- Exercise details
Each line of the material below needs to be returned exactly as written.

- Collected material

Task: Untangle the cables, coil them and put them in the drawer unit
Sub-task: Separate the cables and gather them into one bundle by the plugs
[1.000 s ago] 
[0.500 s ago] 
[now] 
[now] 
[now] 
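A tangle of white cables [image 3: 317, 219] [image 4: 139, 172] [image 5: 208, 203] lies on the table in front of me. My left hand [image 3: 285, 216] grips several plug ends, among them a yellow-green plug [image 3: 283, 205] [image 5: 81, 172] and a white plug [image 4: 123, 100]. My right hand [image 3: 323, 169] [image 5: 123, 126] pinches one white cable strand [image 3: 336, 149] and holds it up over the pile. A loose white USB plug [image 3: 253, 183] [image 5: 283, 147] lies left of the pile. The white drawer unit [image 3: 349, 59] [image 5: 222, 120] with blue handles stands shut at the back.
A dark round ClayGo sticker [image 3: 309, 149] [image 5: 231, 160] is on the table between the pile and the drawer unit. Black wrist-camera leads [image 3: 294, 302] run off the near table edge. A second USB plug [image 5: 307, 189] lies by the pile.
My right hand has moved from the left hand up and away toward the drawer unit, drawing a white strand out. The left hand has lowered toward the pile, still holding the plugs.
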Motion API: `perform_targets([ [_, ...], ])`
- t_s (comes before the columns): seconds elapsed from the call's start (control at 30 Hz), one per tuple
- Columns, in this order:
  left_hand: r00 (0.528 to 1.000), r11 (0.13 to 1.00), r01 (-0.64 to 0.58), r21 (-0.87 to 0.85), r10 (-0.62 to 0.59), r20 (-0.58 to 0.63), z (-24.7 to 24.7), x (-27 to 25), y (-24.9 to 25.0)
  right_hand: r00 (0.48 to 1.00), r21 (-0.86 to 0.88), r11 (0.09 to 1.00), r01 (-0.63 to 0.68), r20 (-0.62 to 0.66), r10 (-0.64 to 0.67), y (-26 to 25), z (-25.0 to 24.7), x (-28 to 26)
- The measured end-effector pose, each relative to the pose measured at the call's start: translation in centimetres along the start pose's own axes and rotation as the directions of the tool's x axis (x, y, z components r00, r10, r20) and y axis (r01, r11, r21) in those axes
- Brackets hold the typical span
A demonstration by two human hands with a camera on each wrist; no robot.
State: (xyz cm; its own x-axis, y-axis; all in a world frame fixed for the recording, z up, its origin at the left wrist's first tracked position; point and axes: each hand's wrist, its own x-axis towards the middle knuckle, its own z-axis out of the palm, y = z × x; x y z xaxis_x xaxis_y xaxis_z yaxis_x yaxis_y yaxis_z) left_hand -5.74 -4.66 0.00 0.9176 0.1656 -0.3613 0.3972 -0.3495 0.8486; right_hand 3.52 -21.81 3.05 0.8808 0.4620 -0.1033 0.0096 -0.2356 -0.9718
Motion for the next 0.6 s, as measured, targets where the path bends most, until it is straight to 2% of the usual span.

- Answer box
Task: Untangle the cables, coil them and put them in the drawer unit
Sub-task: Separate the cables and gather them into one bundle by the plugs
[1.000 s ago] 
[0.500 s ago] 
[now] 
[now] 
[now] 
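A tangle of white cables [image 3: 317, 219] [image 4: 139, 172] [image 5: 208, 203] lies on the table in front of me. My left hand [image 3: 285, 216] grips several plug ends, among them a yellow-green plug [image 3: 283, 205] [image 5: 81, 172] and a white plug [image 4: 123, 100]. My right hand [image 3: 323, 169] [image 5: 123, 126] pinches one white cable strand [image 3: 336, 149] and holds it up over the pile. A loose white USB plug [image 3: 253, 183] [image 5: 283, 147] lies left of the pile. The white drawer unit [image 3: 349, 59] [image 5: 222, 120] with blue handles stands shut at the back.
A dark round ClayGo sticker [image 3: 309, 149] [image 5: 231, 160] is on the table between the pile and the drawer unit. Black wrist-camera leads [image 3: 294, 302] run off the near table edge. A second USB plug [image 5: 307, 189] lies by the pile.
My right hand has moved from the left hand up and away toward the drawer unit, drawing a white strand out. The left hand has lowered toward the pile, still holding the plugs.
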Motion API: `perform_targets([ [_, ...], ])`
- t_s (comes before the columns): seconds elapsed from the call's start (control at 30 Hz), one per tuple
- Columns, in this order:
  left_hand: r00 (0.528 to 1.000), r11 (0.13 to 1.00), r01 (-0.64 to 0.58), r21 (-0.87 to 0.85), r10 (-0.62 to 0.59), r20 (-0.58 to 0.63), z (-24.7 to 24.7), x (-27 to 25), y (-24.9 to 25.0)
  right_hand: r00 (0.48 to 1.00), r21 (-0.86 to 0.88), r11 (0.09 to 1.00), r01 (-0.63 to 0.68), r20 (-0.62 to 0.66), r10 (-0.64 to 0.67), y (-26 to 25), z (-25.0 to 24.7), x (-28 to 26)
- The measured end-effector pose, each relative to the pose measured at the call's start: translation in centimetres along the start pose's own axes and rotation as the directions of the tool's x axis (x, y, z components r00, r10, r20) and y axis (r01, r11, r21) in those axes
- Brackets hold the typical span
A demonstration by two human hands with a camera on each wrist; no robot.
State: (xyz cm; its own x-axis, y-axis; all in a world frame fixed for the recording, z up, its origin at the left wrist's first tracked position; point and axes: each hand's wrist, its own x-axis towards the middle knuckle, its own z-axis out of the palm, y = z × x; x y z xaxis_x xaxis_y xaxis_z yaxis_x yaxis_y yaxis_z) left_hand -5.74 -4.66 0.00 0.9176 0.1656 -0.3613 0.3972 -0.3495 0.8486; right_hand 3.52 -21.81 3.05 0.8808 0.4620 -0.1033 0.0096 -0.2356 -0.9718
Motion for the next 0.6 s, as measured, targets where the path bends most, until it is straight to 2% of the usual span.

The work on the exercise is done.